Go through the entries below and return every line that contains "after".

%%

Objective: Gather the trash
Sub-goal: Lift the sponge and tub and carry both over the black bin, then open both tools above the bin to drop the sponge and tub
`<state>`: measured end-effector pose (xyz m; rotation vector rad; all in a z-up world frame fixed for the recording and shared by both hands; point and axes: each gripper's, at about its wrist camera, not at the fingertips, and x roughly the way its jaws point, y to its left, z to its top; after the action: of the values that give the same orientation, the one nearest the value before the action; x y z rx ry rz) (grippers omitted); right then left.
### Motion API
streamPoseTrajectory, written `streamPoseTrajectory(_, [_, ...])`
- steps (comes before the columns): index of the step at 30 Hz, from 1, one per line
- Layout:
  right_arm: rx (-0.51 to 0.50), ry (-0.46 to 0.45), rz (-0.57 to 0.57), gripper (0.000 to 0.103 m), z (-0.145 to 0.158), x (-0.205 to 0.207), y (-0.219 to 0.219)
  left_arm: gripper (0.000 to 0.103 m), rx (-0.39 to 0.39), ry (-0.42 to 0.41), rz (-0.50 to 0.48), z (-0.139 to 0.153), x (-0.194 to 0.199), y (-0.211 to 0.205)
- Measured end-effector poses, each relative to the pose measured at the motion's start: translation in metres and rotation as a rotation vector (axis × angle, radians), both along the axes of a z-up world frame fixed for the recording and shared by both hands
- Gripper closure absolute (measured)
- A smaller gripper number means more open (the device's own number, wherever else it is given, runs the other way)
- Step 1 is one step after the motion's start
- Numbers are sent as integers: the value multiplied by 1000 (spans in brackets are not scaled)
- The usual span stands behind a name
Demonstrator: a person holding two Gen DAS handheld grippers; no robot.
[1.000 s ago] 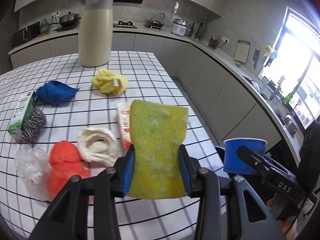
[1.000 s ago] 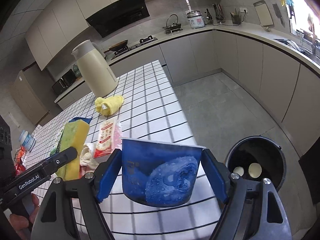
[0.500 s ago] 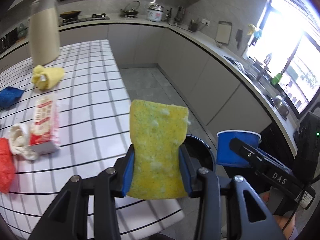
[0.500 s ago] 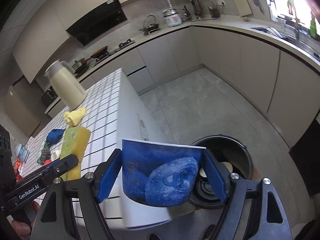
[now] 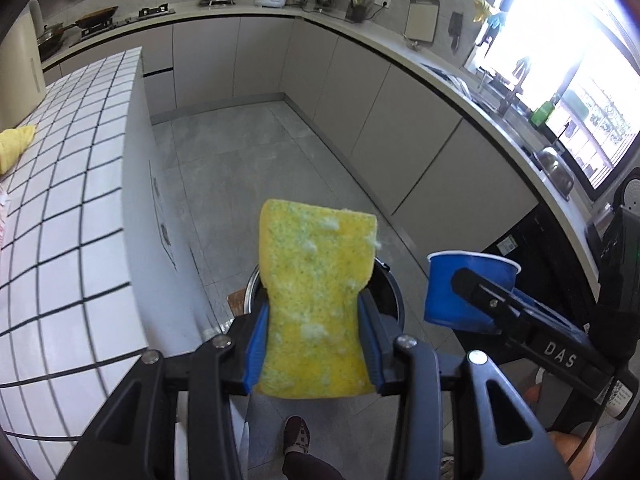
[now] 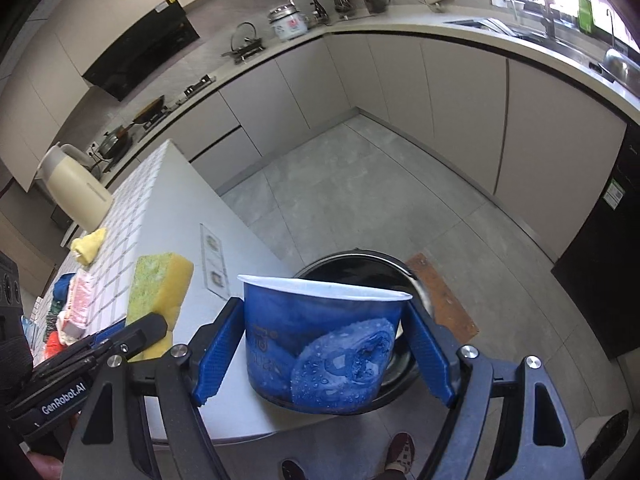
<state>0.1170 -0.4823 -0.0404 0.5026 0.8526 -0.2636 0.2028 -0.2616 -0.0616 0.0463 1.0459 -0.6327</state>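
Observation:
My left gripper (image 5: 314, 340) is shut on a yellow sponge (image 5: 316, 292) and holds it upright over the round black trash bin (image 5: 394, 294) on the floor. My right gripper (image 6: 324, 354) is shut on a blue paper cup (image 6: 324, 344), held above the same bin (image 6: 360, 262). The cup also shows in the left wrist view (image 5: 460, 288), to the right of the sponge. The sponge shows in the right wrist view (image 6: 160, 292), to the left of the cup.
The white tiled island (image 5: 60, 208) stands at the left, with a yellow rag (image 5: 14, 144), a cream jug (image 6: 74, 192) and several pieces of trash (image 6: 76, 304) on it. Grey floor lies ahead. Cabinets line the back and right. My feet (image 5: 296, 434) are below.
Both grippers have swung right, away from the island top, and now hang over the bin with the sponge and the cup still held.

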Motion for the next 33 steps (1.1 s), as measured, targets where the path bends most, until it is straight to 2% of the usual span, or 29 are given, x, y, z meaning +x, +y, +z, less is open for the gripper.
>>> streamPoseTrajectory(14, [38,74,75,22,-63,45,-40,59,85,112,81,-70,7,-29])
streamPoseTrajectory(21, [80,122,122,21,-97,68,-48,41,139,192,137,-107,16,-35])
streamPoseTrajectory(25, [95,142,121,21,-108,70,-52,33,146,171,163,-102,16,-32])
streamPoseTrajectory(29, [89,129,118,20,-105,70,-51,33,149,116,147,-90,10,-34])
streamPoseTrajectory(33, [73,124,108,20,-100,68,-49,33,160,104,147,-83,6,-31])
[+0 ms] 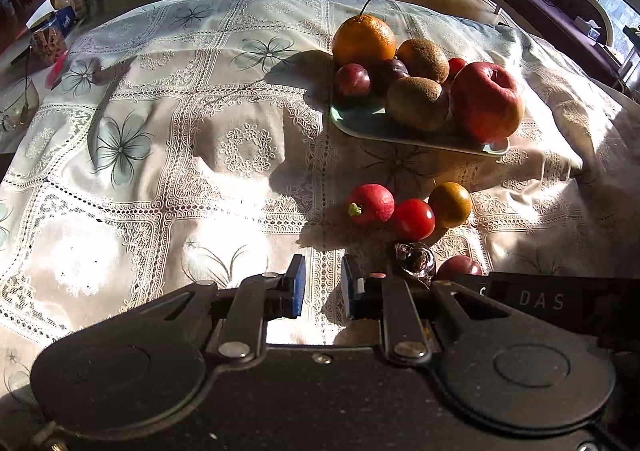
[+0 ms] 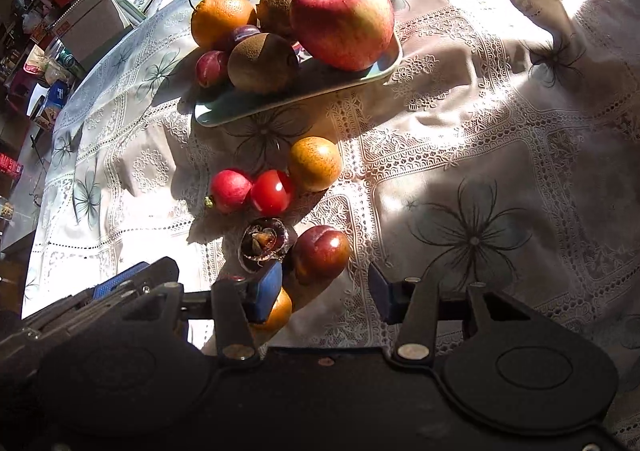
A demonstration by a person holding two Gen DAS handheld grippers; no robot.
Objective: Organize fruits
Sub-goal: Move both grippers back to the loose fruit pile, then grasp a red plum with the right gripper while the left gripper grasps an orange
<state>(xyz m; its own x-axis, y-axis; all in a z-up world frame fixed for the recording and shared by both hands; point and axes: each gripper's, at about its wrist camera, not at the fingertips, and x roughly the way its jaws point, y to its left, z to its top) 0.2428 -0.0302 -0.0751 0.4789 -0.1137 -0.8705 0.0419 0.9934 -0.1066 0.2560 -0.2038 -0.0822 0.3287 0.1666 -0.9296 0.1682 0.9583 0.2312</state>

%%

▸ **Task solution**:
`<state>`: measured end-effector pose (xyz m; rotation vector rad; all in a z-up world frame fixed for the recording and shared by both hands; point and axes: each gripper's, at about its wrist camera, not at the fingertips, and x roughly the way its jaws point, y to its left, z to its top; after the action: of the values that give the same orientation, the one nearest the value before the action; x y z rx ry rz) (grippers omitted); right then left.
- Step 1 is one step after the motion's start

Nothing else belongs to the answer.